# Valley,Ne FT



## DJSchuur (Dec 9, 2006)

Qual 18 were called back to land blind,14 called back to water blind.


----------



## DJSchuur (Dec 9, 2006)

*qual*

12 back to water marks


----------



## mjh345 (Jun 17, 2006)

How many callbacks in the derby. LOL


----------



## DJSchuur (Dec 9, 2006)

*qual*

congrats to Lauraine Grevlos on 2nd week in a row her apollo handled by Steve Blythe got a second.also congrats to steve for handling a 20 month old to a greenie.


----------



## Doggoneit (Mar 30, 2006)

*Valley Nebraska (Omaha)*

DJSchuur, thanks for the reports you have posted. Sounds like you have been well updated. In that case you must know that two other members of your club also did well and deserve congrats as do Grevlos and Blythe. That would be Jim Malters whose dog "Oban" won that Qualifying trained and handled by Jim Beck. Jim also got a greenie but certainly not with a 20 month old. Jim also won the Open at Lincoln last week with another club members dog. Bev Busler's "Rooster" . I'm all for congratulating all the SVRC members that do well!!! not just a few. I'm sure you aggree.


----------



## 2dogs (Oct 10, 2005)

Fantastic job and congratulations to Jim Malters and Oban! James Beck and the entire Beck truck are looking awesome. Hopefully Rooster will get qualified for the Nationals this weekend too! You Beck trained Amateur handlers............"break a leg".........human that is, not dog! Sure wish I was there too!


----------



## Ted Shih (Jan 20, 2003)

Oban is yet another dog for whom Cherylon Loveland did the basics. Good for Jim, Jimmy, Oban, and Cherylon.


----------



## Buzz (Apr 27, 2005)

*Re: Valley Nebraska (Omaha)*



Doggoneit said:


> I'm all for congratulating all the SVRC members that do well!!! not just a few. I'm sure you aggree.

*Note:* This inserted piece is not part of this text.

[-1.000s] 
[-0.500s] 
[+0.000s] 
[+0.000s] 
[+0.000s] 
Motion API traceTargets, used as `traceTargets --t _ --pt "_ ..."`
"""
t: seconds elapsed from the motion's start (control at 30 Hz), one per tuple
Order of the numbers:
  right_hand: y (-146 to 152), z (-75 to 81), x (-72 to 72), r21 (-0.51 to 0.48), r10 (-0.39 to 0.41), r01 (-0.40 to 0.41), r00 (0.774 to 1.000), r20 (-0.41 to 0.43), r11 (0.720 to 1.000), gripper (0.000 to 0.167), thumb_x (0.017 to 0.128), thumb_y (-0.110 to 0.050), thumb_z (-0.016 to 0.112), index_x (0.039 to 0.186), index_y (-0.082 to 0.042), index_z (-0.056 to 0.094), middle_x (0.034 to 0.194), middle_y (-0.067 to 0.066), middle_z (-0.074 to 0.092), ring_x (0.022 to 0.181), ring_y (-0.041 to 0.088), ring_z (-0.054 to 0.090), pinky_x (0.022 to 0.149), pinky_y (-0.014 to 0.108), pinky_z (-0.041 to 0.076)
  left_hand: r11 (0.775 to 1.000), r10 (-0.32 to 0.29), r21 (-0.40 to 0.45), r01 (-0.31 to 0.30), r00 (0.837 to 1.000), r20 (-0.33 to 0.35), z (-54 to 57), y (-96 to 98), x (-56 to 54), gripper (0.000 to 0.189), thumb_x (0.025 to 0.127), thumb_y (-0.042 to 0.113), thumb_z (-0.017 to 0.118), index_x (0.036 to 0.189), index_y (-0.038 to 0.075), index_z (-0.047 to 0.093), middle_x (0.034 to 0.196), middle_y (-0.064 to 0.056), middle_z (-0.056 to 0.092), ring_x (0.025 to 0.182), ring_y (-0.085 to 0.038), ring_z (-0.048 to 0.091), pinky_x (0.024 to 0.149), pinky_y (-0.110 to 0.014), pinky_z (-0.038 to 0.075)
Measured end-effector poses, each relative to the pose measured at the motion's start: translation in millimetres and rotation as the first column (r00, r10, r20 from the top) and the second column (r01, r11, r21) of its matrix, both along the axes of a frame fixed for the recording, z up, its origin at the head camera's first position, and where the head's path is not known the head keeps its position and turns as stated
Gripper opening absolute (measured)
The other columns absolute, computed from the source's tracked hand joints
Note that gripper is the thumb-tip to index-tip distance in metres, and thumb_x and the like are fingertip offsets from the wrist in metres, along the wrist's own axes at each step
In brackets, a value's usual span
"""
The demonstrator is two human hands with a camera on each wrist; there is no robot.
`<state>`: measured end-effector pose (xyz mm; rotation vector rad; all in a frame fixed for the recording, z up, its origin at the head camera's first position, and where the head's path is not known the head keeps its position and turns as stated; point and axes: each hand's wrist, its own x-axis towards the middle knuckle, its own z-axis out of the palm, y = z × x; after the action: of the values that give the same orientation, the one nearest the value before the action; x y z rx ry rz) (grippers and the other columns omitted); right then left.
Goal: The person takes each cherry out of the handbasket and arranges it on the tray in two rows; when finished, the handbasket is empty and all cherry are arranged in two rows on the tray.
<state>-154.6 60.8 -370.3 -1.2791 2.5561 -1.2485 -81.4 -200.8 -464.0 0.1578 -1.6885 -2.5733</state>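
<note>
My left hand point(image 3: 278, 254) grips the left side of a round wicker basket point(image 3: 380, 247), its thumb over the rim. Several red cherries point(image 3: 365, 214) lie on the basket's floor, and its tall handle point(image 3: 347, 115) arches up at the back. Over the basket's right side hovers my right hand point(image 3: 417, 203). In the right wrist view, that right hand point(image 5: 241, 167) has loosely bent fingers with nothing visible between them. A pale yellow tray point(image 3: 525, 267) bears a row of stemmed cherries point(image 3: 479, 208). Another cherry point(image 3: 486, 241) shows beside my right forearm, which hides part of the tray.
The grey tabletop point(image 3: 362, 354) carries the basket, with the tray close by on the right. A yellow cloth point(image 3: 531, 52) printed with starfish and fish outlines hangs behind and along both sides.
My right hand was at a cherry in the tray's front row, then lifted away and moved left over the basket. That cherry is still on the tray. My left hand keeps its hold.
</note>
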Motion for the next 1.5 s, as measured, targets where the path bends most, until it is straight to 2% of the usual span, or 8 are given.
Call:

Knowing Duane I doubt he's trying to intentionally leave anyone out. I saw Dave and Laurain this afternoon at Sioux Valley, they had just gotten in from the trial and couldn't tell me who all the other placements were. They had them written down in the vehicle but we were busy running marks and then getting inside out of a thunderstorm. 

Our club is blessed to have a couple of top flight pros involved, and lots of talented dogs, trainers, and handlers. Competition has been good at our club trials. We are very fortunate and proud of our fellow members who are doing well.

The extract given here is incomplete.